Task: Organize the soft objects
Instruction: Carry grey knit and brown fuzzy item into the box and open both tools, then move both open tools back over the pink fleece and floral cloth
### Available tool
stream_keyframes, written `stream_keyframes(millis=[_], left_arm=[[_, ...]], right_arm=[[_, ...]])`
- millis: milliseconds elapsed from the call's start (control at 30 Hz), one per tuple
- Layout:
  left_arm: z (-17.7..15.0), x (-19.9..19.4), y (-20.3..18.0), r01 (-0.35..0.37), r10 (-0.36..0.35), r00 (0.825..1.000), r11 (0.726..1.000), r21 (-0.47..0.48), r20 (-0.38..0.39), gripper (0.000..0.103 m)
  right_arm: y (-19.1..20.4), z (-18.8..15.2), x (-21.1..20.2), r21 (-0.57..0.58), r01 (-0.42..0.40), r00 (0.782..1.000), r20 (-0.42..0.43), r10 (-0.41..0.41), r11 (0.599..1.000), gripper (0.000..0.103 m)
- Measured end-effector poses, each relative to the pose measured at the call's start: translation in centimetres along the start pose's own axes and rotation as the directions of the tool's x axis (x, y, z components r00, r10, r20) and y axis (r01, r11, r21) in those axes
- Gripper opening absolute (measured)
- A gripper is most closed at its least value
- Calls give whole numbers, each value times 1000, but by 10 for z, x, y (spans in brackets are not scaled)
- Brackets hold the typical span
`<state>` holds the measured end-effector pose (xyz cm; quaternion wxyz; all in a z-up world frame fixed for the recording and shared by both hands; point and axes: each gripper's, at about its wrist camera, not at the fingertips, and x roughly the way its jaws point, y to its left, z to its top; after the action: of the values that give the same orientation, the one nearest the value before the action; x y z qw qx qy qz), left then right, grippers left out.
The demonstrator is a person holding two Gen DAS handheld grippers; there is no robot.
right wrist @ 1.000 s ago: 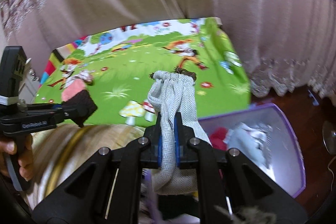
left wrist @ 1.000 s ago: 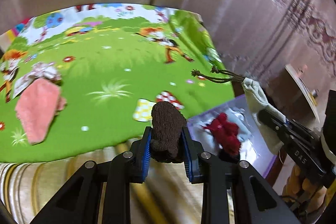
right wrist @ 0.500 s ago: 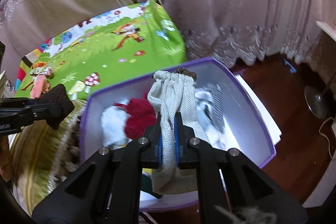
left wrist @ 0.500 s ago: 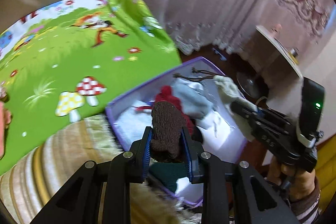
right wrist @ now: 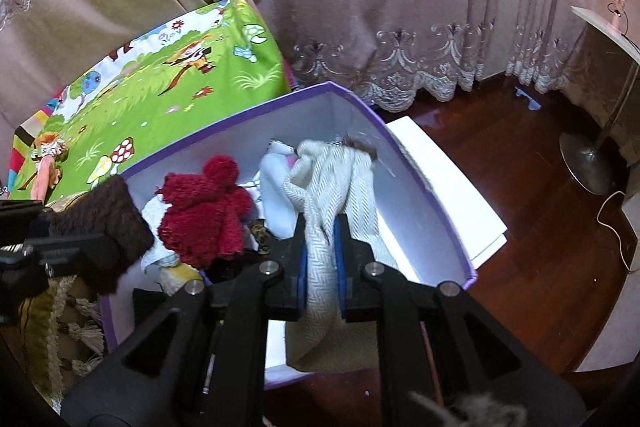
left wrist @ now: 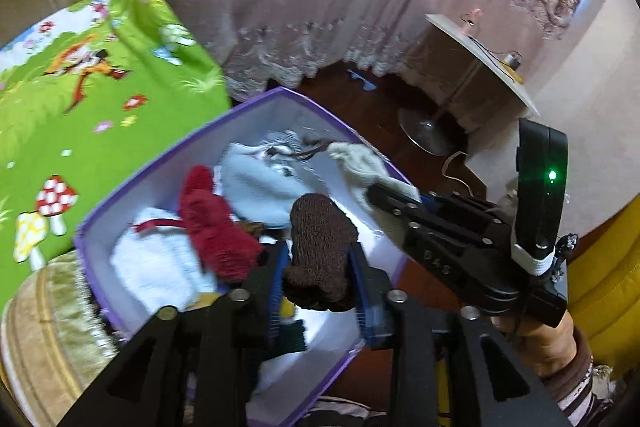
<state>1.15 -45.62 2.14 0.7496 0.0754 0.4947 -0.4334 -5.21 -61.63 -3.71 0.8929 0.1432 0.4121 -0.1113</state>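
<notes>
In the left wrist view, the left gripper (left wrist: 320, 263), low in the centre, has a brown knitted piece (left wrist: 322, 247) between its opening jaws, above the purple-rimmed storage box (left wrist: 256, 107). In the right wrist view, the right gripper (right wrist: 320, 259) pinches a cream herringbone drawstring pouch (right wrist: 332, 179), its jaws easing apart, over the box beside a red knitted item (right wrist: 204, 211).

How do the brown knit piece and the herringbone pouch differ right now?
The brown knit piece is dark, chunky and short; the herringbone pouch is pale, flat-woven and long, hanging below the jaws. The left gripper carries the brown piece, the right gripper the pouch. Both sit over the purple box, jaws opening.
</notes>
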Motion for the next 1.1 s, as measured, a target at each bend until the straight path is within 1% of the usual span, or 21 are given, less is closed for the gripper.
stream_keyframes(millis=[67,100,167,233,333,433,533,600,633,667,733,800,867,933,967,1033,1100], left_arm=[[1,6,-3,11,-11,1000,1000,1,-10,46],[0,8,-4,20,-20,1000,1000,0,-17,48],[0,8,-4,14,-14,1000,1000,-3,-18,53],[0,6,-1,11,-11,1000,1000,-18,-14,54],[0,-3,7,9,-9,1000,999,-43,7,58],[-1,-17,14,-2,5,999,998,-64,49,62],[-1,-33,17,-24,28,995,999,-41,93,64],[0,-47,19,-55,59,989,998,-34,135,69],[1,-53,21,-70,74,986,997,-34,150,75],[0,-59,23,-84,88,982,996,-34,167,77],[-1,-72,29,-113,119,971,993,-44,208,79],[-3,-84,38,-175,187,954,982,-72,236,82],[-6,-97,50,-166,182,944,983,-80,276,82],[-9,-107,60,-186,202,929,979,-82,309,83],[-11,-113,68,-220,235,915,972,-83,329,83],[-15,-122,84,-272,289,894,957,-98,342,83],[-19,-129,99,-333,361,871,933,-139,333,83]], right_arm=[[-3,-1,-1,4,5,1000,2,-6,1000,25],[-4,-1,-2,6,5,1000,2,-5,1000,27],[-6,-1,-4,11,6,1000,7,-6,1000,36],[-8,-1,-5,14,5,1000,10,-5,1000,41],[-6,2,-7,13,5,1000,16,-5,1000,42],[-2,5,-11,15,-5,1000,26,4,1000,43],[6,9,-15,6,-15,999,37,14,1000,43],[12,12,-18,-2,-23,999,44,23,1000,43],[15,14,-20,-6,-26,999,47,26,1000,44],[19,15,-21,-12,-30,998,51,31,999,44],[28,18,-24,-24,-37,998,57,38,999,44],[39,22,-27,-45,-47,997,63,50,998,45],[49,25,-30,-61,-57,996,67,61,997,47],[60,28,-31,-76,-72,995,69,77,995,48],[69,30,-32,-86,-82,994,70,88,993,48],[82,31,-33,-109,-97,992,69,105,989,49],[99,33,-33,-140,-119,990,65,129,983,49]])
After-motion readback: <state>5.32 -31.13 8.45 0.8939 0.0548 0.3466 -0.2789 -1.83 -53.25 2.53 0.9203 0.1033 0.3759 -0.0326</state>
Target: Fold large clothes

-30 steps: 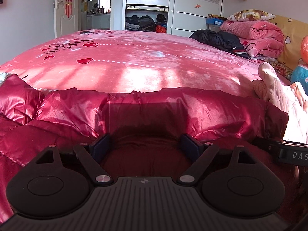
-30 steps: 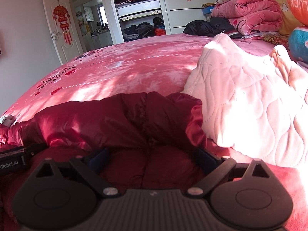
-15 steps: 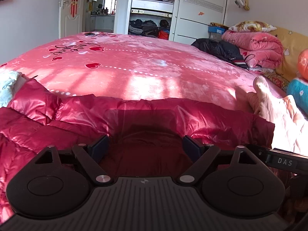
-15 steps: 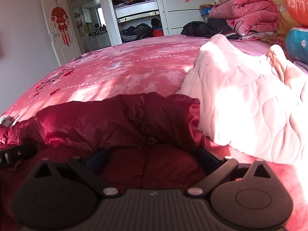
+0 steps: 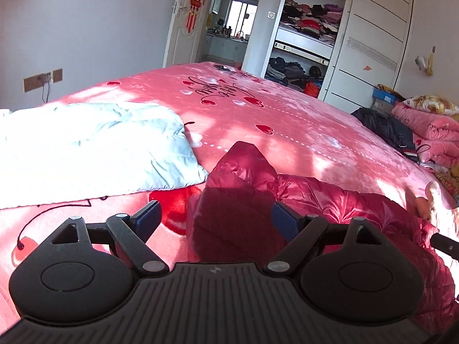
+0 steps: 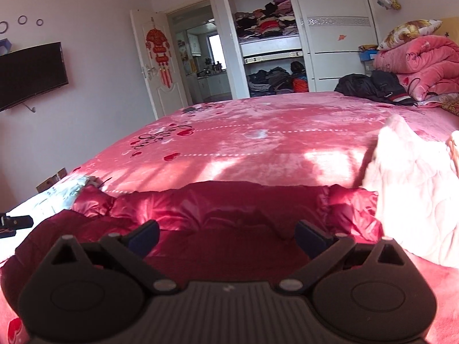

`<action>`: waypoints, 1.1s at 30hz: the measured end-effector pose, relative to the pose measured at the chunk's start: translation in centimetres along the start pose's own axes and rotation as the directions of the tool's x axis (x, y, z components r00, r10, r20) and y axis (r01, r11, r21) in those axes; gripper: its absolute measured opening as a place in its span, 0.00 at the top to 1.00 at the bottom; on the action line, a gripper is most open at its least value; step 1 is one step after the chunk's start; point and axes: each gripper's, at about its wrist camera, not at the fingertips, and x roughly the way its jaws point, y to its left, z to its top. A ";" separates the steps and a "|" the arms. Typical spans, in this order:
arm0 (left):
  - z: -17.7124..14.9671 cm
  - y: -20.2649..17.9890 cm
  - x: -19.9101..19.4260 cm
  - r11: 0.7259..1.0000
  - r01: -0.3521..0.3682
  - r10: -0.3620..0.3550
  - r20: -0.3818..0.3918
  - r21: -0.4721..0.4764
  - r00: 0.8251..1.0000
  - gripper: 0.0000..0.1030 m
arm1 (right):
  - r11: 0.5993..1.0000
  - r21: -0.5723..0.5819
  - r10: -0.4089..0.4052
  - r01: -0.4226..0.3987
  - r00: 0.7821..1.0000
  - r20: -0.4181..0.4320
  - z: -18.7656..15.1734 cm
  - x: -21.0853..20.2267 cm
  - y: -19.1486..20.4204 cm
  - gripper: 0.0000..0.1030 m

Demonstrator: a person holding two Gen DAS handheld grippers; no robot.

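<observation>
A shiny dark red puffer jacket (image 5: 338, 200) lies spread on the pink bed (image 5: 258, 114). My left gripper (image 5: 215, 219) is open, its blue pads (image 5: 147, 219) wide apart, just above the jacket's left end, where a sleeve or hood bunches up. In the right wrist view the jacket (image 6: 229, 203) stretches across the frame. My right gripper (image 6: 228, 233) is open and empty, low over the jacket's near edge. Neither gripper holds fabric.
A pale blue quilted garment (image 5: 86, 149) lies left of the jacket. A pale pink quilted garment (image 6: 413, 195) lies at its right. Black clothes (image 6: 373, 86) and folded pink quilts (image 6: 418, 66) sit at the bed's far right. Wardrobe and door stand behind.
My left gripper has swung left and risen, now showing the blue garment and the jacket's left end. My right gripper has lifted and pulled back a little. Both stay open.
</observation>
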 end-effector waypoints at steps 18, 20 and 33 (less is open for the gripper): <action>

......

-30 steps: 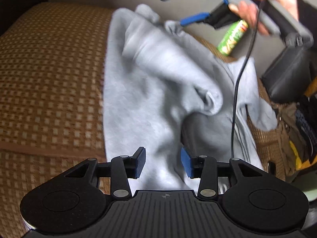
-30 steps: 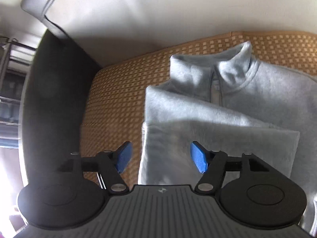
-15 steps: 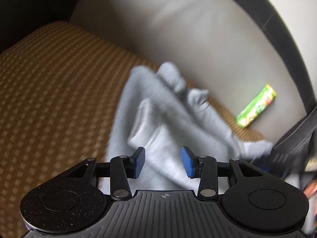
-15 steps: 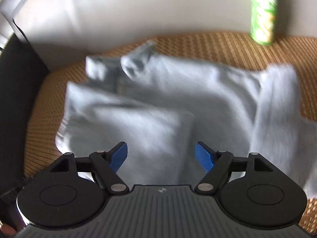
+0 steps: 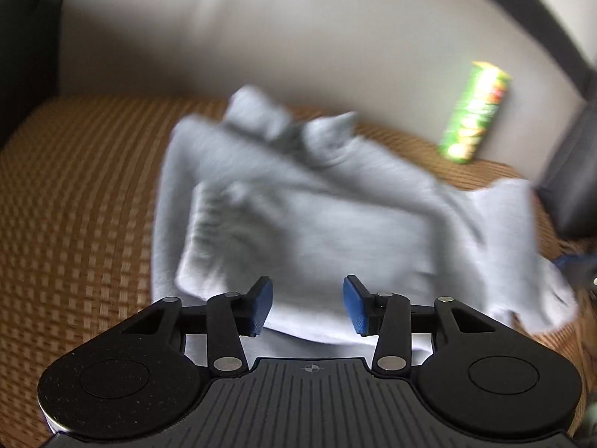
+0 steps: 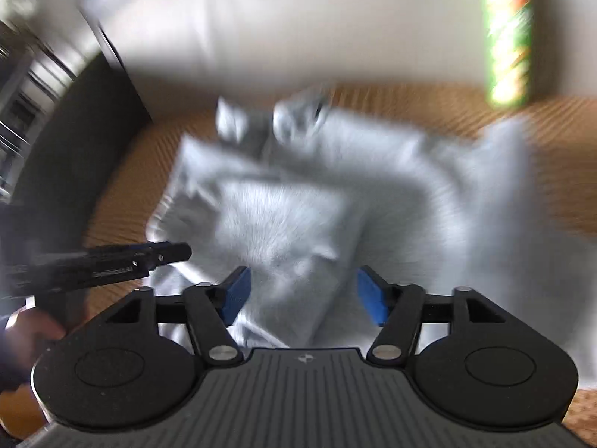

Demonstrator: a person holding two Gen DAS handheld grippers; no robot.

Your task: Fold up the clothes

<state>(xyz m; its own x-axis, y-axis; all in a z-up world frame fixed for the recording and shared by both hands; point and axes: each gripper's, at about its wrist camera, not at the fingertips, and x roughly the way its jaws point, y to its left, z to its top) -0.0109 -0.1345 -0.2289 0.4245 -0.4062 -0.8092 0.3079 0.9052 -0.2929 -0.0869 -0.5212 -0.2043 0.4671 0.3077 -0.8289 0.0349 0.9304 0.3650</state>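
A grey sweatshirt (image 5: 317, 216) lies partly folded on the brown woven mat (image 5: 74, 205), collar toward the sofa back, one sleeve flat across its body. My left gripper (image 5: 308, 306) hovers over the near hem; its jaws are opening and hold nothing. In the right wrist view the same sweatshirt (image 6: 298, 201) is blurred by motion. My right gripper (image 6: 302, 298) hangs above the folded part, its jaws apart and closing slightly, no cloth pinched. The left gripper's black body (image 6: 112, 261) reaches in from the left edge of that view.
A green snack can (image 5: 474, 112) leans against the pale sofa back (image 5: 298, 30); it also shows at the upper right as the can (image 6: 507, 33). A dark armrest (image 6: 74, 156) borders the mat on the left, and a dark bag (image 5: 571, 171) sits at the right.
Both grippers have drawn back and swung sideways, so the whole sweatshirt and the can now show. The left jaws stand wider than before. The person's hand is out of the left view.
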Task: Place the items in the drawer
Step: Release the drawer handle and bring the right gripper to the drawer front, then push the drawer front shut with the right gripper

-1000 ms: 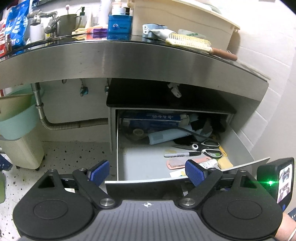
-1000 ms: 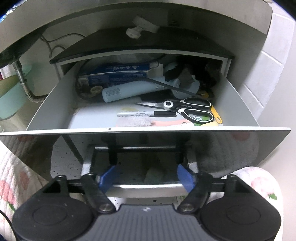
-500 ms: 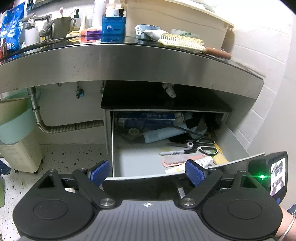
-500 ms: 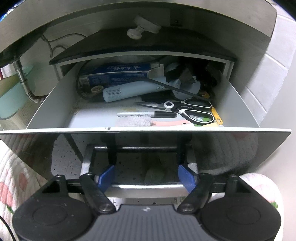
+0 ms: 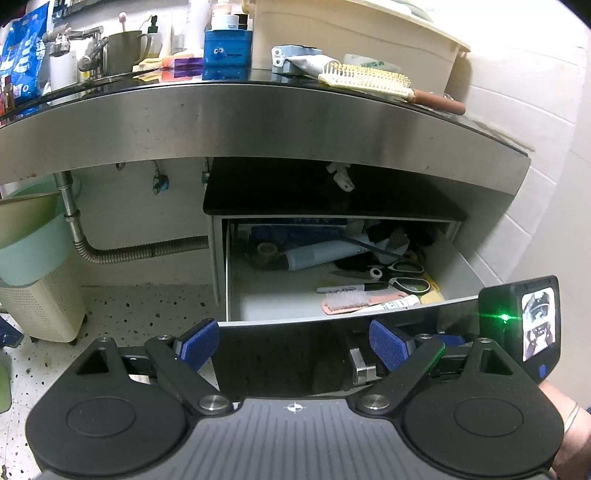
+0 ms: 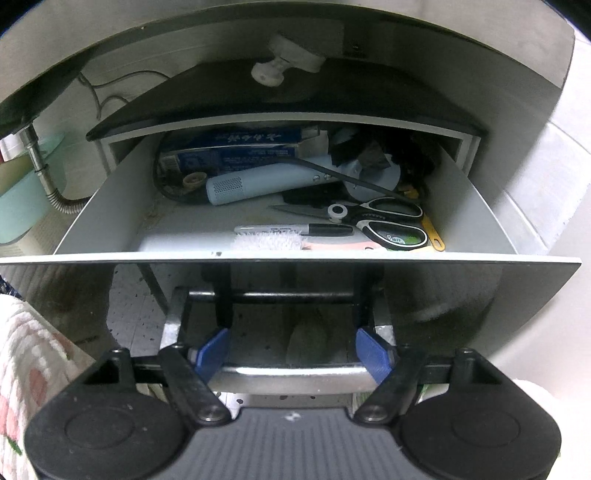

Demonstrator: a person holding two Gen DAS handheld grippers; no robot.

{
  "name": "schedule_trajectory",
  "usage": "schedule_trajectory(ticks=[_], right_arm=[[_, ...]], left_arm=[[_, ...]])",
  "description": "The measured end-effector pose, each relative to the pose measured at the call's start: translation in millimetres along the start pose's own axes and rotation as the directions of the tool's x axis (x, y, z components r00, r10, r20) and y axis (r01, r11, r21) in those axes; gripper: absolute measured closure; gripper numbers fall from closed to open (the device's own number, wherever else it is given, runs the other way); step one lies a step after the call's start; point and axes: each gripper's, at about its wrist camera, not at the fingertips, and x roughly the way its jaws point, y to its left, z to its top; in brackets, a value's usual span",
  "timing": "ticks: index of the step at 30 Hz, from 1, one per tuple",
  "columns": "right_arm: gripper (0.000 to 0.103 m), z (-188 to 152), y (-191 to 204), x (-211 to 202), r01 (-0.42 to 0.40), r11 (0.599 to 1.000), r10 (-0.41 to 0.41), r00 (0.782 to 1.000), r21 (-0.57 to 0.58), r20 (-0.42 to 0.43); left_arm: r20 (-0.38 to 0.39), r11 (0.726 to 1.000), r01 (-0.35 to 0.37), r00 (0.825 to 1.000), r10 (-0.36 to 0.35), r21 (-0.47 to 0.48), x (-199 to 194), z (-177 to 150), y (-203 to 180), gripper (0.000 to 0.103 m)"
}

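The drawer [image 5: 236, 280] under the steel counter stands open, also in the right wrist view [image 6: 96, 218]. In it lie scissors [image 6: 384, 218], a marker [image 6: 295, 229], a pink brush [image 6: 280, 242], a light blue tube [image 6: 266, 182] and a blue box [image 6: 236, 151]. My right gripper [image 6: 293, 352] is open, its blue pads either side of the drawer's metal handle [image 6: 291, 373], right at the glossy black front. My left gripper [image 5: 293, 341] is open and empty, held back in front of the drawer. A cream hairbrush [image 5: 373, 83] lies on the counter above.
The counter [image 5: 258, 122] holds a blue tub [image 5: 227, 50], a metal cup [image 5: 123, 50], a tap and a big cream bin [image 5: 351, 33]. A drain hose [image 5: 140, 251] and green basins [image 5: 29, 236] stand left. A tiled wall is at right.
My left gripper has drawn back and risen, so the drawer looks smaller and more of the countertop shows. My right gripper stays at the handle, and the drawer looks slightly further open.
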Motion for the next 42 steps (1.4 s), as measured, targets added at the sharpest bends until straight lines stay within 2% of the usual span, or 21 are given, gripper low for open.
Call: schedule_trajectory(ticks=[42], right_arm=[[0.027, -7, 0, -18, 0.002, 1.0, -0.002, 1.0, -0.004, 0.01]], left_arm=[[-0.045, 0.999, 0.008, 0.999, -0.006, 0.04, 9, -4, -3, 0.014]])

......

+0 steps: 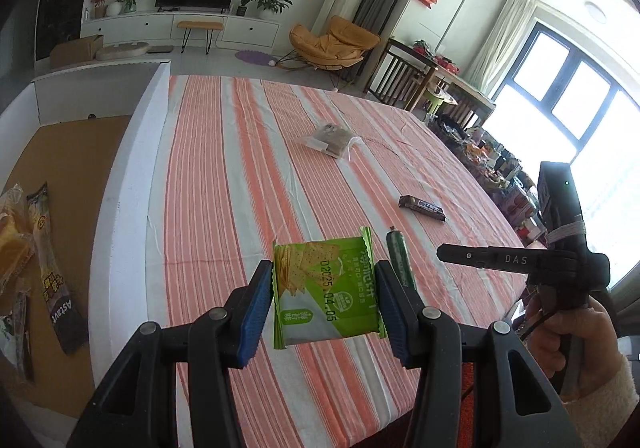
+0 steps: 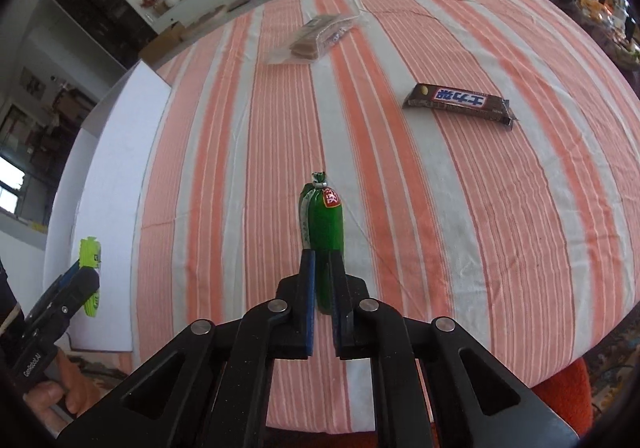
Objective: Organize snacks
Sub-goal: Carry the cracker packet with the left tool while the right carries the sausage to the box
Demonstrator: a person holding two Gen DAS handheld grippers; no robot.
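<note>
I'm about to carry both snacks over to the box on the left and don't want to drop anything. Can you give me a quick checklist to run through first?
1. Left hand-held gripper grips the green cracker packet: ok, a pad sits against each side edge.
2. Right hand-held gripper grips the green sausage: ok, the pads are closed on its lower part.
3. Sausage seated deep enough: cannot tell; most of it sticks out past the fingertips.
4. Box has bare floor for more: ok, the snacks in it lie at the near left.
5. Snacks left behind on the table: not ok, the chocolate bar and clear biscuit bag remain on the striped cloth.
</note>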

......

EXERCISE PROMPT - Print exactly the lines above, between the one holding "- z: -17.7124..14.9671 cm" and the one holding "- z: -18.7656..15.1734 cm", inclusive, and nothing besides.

OUTPUT FOR THIS TASK -
  - z: -17.7124..14.9671 cm
  - y: -20.2649..17.9890 cm
  - x: -19.9101..19.4260 cm
  - r11: 0.7259..1.0000
  - r01: -0.3521..0.3682
  - r10: -0.3620..0.3550
  - r20: -0.3818..0.3918
  - r21: -0.4721..0.4764
  - r00: 0.8251..1.0000
  - gripper: 0.0000..0.1030 m
arm1 (right):
  - r11: 0.5993..1.0000
  - r21: -0.5723..0.5819
  - r10: -0.4089..0.4052
  - r01: -0.4226..0.3987
  - r00: 0.7821..1.0000
  - r20: -0.4181..0.4320
  - z: -18.7656..15.1734 cm

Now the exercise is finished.